Na baía havia um viver completo, como numa cidade: bailes a bordo dos navios, jantares, visitas trocadas, receções, passeios a remo, serenatas nos escaleres. De tudo isto saía uma luz, um ruído, um fluido de vida poderosamente original. Havia em Port Said um café-cantante, memorável pela excentricidade da sua alegria: estava tão cheio de gente, que era necessário fumar, beber, ouvir, de pé, sufocado, hirto. Quando no palco aparecia a atriz para dizer a sua canção, as mil vozes daquela imensa multidão, acompanhadas do tinir cadenciado dos copos, do bater dos pés, dos assobios, dos uivos, dos gritos, começavam repetindo, com estrondo assombroso, a canção conhecida da atriz. Era bestial e extraordinário.

No dia seguinte ao da chegada, descemos todos a terra para a cerimónia da inauguração. Do lado oposto aos molhes, para além da cidade, tinham-se construído três pavilhões, estrados tapetados e blasonados, sobre a areia húmida da espuma do mar. Era nesse lugar a celebração religiosa: os ulemás e os padres cristãos deviam abençoar e consagrar nos seus ritos o canal de Suez. Um grande cortejo de convidados precedido dos príncipes, entre os quais sobressaía a pensativa e bela figura de Abd el-Kader, dirigiu-se para esse lugar, entre duas fileiras de soldados egípcios, de arcos, de bandeiras, e de árabes que abriam grandes olhos. No pavilhão principal, de cores triunfantes, colocavam-se os convidados reais e imperiais e os mais que podiam caber; no outro pavilhão estavam os ulemás maometanos; no terceiro os padres latinos, gregos, arménios e coptas.

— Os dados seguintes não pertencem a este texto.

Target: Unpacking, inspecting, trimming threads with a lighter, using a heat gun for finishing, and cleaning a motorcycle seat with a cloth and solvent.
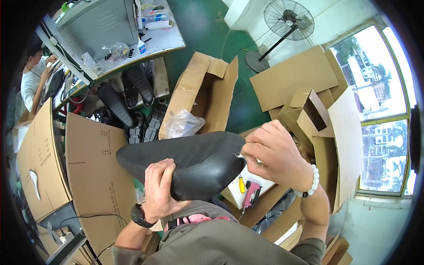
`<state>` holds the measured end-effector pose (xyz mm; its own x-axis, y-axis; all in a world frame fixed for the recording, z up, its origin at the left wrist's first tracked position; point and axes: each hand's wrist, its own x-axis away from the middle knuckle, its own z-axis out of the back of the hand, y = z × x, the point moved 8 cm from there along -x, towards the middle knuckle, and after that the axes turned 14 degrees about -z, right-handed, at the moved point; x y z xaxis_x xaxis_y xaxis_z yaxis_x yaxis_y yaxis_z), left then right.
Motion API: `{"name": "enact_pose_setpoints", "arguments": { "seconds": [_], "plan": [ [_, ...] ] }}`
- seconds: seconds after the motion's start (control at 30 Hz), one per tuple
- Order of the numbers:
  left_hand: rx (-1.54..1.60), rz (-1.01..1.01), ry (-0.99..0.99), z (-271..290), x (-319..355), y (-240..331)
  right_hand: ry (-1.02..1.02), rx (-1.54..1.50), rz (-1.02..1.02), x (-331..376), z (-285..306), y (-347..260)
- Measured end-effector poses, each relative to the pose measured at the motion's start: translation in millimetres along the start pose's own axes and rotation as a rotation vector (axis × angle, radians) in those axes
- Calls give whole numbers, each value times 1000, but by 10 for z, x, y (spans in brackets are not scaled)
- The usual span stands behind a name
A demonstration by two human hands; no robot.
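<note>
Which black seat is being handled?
The black seat mid-view: left hand on its side, right hand at its rounded end. The other seats lie by the workbench, untouched.

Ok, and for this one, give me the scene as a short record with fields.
Item held: long black padded seat, stitched toward its right end
Left hand: grips the seat's near side
Right hand: fingers curled at the seat's right end, beside a small white bit; exact grip unclear
Tools nearby: yellow-handled tool, pink-and-black tool
Ahead: open brown cardboard box, clear crumpled plastic bag at its near end
Upper right: dark round standing fan
Far left: another person, white top
</note>
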<state>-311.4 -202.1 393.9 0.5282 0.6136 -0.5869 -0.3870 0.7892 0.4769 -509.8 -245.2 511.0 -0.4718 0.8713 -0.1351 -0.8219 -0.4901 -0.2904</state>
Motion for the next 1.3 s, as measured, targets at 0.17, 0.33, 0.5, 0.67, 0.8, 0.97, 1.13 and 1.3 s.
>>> {"name": "enact_pose_setpoints", "arguments": {
  "seconds": [0.17, 0.33, 0.5, 0.67, 0.8, 0.97, 1.13, 1.3],
  "plan": [
    [91, 41, 9, -65, -21, -40, 108, -161, -105, 115, 186, 119],
    [138, 83, 1, -107, 6, -84, 124, -268, -169, 254, 325, 200],
    [191, 135, 76, -102, 83, -212, 220, -456, -330, 471, 472, 372],
    [279, 360, 107, -68, 232, -498, 420, -762, -526, 769, 503, 686],
    [538, 451, 130, -30, 270, -701, 357, -1030, -671, 893, 87, 867],
    [833, 581, 213, -49, 289, -742, 279, -921, -844, 1011, -756, 1112],
    [863, 622, 235, -33, 322, -853, 196, -1185, -1029, 1132, -1862, 1409],
    [714, 686, 412, 127, 512, -969, 80, -1303, -1171, 1174, -2826, 1728]
  ]
}}
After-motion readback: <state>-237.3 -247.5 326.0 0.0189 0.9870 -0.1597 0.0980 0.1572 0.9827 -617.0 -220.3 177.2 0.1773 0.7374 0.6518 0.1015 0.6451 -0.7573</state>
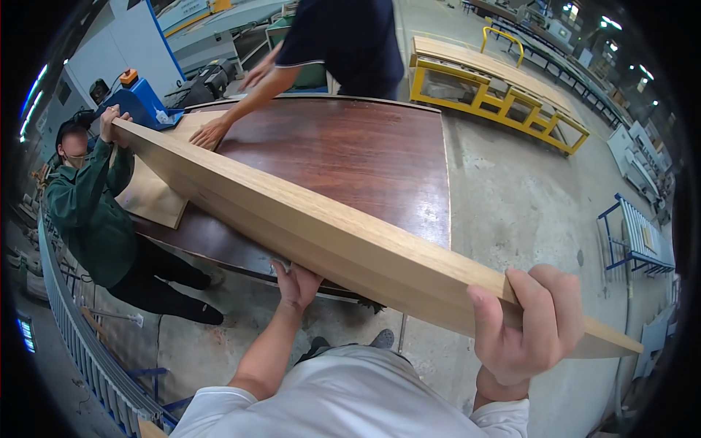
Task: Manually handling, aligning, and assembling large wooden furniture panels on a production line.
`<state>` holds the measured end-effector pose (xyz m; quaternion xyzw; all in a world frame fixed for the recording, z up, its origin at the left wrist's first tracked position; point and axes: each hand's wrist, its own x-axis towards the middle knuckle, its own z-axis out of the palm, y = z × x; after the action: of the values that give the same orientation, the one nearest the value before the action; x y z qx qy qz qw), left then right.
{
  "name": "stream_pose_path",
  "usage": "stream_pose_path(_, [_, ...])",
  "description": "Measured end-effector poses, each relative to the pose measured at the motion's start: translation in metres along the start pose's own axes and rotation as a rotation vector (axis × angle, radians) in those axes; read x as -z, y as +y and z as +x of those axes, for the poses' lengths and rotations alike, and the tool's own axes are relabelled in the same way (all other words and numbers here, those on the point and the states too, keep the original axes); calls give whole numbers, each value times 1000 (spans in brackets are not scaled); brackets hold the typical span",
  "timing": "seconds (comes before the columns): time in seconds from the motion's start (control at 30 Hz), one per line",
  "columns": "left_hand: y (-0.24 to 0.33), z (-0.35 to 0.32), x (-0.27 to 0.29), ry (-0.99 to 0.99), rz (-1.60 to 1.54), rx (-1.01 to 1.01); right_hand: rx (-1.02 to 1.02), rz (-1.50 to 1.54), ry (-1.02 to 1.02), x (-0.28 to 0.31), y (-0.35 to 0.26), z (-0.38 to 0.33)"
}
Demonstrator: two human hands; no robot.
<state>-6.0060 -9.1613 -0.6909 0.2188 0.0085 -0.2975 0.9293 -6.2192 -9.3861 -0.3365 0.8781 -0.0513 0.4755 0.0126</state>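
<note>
A long, pale wooden panel [314, 212] is tilted up on edge above the table, running from the far left to the near right. My right hand [529, 317] grips its upper edge near the right end, thumb on the near face and fingers curled over the top. Lower down, my left hand [296, 285] holds the panel's bottom edge; its thumb shows while the other fingers are partly hidden by the wood. At the far left end, a person in a green jacket [95, 212] has raised hands on the panel. Beneath lies a glossy dark-brown tabletop [343, 160].
Across the table a person in a dark shirt [347, 44] reaches a hand [210, 133] toward a pale board [157, 193] on it. A yellow-framed cart [496, 106] stands far right, with a blue roller stand [639, 237] nearer. A roller conveyor [77, 321] curves along the left.
</note>
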Motion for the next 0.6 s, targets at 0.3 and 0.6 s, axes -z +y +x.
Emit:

Quando tudo estava colocado e o grande rumor da chegada e da confusão se acalmou, os ulemás prostraram-se, voltados para o lado de Meca, os padres cristãos começaram a missa, a artilharia salvou nas esquadras. Entretanto a multidão apinhava-se sobre a areia húmida em volta dos estrados; a grossa figura vermelha do quediva estava radiosa, a imperatriz tinha um ar de compunção discreta, Mr. De Lesseps tinha o seu belo e inteligente sorriso; em redor e até ao fundo horizonte, o mar sereno reluzia. Quando a artilharia findou, Mr. Bauer adiantou-se à beira do estrado e falou. Mr. Bauer é um homem baixo, pálido, de cara feminina e larga, cabelos pendentes em anéis sobre os ombros, asseado, bordado, perfumado, delicado, e com uma voz assombrosa. O que ele dizia eram palavras de fraternidade entre o Oriente e o Ocidente, esperanças de humanidade mais profunda, unida por aquela ligação marítima, palavras afáveis aos convidados reais, e recordações piedosas pelos corajosos trabalhadores, que durante aquela obra de luta morreram obscuramente. Quando ele disse o nome de Mr. De Lesseps, toda a imensa multidão bateu as palmas. Mr. Bauer findou, e o cortejo voltou à praia e dispersou-se pelos navios. Durante toda a noite os fogos-de-artifício, os clamores alegres da cidade, o ruído dos escaleres, as músicas, encheram a baía de vida.

Ao outro dia os navios começaram a mover-se lentamente, voltando a proa para um ponto da baía de Port Said, onde se erguiam, como os dois umbrais de uma porta, dois obeliscos de madeira vermelhos. Era a entrada do canal de Suez. Entretanto corriam por todos os navios estranhos boatos.